- **BRIEF**: Look for the line containing "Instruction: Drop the" in the listing below. Retype that line and every subsequent line through the last one, and only those.

- **SUPPLIED INFORMATION**:
══════════════════════════════

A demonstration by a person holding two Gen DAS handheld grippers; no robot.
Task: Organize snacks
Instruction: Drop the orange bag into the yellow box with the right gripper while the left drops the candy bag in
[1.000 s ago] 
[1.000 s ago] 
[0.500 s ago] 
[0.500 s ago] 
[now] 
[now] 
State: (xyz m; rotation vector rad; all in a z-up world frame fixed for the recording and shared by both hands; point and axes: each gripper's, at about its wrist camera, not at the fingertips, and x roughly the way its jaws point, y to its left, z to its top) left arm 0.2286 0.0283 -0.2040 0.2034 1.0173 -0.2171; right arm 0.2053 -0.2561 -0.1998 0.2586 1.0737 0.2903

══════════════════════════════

- **ANSWER TO THE EXERCISE**:
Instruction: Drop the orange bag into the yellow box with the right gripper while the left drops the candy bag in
[1.000 s ago] 
[1.000 s ago] 
[0.500 s ago] 
[0.500 s ago] 
[now] 
[now] 
State: (xyz m; rotation vector rad; all in a z-up world frame fixed for the recording and shared by both hands; point and axes: each gripper's, at about its wrist camera, not at the fingertips, and x roughly the way its jaws point, y to its left, z to its top) left arm 0.2286 0.0283 -0.2040 0.2034 1.0173 -0.2171; right arm 0.2053 -0.2561 -0.1998 0.2586 1.0737 0.2903

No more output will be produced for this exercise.